The Chicago Metropolitan Agency for Planning (CMAP) mapped Chicago-area flood damage payments from public programs from 2003 to 2015, and found lower-income communities on the South and West sides of the city accounted for the most damage.
“During flooding events, the elderly and residents with disabilities or illnesses are most vulnerable, particularly when power outages and transportation disruptions inhibit them from meeting daily needs, such as climate control and medical treatment,” CMAP reported. “Low-income residents may struggle to pay for flood insurance, the clean-up costs and loss of personal belongings, as well as the repairs that could reduce their flood exposure in the future. Property damage from reoccurring flooding can contribute to larger scale disinvestment that is not fully captured in insurance claim or disaster relief data.”
NRDC’s analyses show that lower-value properties tend to suffer proportionally higher flood damages, reflecting the extra vulnerability of lower-income people. And a 2021 study by the real estate firm Redfin found that in Milwaukee, Chicago, Detroit and other cities nationwide, flooding risk is higher in formerly redlined and yellowlined communities — where racist lending policies concentrated Black homebuyers in the 1930s through 1960s.

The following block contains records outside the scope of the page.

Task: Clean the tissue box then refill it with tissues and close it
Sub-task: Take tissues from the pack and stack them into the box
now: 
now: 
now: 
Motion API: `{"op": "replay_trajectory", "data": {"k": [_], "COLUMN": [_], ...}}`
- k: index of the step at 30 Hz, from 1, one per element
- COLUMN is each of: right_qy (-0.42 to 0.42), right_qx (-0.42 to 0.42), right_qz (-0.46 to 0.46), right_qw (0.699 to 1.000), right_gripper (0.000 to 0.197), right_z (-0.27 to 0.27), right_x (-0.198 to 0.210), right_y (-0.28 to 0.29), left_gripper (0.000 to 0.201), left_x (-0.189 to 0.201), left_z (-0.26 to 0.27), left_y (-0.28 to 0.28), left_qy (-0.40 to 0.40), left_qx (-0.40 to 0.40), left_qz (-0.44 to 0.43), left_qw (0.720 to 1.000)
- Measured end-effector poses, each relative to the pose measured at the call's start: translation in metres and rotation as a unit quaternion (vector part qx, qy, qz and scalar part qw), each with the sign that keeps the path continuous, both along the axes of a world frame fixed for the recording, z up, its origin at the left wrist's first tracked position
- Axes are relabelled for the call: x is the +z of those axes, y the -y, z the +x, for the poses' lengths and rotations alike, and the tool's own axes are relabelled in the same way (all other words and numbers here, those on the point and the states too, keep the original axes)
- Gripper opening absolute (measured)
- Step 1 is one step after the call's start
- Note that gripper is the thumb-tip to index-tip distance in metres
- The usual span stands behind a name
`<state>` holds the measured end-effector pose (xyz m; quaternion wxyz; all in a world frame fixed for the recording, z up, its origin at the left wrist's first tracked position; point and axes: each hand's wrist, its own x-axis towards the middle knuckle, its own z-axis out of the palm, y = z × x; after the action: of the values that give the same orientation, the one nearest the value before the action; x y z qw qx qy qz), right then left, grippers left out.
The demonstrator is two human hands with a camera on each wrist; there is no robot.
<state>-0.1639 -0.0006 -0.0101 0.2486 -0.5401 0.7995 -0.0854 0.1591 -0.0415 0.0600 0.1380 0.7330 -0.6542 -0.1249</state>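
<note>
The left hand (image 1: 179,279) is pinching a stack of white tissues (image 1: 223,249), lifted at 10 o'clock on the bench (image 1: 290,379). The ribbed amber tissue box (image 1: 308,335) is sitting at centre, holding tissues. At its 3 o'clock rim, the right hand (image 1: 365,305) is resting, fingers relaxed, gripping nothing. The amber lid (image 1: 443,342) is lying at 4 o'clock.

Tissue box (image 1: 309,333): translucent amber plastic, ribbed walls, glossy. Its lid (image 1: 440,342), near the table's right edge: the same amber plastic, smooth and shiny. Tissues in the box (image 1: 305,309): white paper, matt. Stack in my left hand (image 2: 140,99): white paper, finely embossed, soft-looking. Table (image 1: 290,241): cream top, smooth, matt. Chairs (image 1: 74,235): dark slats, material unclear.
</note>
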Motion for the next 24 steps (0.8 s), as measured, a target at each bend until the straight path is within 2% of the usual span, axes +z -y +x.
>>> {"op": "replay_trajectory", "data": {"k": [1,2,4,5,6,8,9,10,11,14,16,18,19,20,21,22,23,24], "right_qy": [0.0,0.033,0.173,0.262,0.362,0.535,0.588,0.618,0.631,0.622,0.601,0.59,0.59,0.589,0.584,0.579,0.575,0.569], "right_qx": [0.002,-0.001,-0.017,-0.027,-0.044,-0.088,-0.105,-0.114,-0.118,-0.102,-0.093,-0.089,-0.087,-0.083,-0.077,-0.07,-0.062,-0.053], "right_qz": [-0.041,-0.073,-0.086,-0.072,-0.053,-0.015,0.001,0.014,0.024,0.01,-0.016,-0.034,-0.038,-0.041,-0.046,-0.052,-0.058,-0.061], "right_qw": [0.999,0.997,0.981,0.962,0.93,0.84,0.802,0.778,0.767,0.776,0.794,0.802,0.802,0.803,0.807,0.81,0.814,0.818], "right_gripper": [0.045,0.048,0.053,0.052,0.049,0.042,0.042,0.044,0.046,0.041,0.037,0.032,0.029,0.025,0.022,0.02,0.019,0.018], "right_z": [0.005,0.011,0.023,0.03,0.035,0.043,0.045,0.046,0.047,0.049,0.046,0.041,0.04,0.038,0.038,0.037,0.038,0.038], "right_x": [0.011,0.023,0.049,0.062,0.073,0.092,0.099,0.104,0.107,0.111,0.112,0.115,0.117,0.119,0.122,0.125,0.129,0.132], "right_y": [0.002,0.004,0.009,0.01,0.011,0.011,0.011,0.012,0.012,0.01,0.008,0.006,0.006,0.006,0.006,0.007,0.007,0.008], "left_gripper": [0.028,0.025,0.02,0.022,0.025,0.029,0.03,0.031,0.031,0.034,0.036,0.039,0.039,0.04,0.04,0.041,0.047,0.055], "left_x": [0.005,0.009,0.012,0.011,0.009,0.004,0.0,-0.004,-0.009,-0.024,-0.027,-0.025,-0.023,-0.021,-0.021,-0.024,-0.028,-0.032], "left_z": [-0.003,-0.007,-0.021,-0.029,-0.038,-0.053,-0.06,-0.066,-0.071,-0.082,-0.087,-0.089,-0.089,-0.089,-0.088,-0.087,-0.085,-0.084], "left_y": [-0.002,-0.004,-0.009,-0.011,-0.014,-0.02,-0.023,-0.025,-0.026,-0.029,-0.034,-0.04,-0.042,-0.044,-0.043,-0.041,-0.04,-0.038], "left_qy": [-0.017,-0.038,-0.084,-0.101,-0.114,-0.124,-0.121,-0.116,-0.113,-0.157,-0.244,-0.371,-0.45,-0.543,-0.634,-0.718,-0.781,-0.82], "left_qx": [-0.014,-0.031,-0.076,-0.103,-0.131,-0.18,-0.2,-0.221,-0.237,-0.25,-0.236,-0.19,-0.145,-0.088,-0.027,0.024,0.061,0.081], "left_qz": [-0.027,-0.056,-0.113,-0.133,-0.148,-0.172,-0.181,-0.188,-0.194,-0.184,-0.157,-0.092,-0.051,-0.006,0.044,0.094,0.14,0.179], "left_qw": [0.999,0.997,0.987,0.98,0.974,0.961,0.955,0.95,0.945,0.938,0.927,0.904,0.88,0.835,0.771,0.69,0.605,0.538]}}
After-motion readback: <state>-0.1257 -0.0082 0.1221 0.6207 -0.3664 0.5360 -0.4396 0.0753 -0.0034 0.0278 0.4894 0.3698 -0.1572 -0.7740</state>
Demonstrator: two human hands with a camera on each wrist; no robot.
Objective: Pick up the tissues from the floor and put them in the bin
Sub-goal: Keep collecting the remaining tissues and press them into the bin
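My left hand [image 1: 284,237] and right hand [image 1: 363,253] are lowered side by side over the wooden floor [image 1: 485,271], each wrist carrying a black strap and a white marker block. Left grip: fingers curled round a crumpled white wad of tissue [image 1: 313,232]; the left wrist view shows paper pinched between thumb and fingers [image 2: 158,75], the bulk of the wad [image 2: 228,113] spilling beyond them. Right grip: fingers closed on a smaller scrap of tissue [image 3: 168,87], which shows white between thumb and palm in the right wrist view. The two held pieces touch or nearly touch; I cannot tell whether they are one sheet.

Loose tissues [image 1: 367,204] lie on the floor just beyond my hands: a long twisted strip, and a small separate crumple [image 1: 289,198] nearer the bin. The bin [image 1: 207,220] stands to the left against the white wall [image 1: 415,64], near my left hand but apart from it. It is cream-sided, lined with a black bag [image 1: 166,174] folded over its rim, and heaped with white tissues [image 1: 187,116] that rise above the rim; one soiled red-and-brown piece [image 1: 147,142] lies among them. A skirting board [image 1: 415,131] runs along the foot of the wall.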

“Americans living in formerly redlined neighborhoods — many of whom are people of color — are more likely than those living in non-redlined neighborhoods to see their homes jeopardized by water damage,” the study said. “Due to decades of disinvestment, formerly redlined neighborhoods aren’t as financially equipped to prepare for and recover from natural disasters, which are becoming increasingly common.”
While redlining was outlawed in 1968, those same neighborhoods still tend to be disinvested and home to Black residents.
Monica Lewis-Patrick, president and CEO of the community organization We the People of Detroit, says that she knows of “elders still living in homes where they’ve never been able to clean up the feces and wastewater in their basements” from past flooding. “We can’t bifurcate the issues of climate and environmental justice,” she says.
The environmental injustices posed by flooding also play out in other complicated ways.
Sahan Journal reports that Indigenous communities in Minnesota are seeing their traditional wild rice harvests endangered by flooding and rising water levels. Wild rice grows in shallow lakes and rivers, and Tribal Nations have worked hard to restore and maintain wild rice beds. One successful project modulated a dam to lower water levels and let rice thrive again. But climate change means Minnesota is getting warmer and wetter. Last year, the Bois Forte Band of Chippewa saw their wild rice harvests largely destroyed by spring flooding.
In all of these situations, as the stories in this collaboration show, there are ways to mitigate the impacts of flooding and help communities prepare and recover, if the communities are directly involved in the solutions.
“If we want to be equitable, this is the time where we hold ourselves accountable,” says Davis, from the Alliance for the Great Lakes.
She adds that even though the new federal funding prioritizes environmental justice and community participation, much effort is needed to not only bring local leaders to the table but make sure grassroots organizations actually have the capacity to meaningfully participate.
“We have to acknowledge we’re starting at a deficit for a lot of the community groups — they’ve been doing this on a shoestring budget. This is the opportunity for them to really staff up and get the assistance they need, [and] be an integral part of this fight for the long haul.”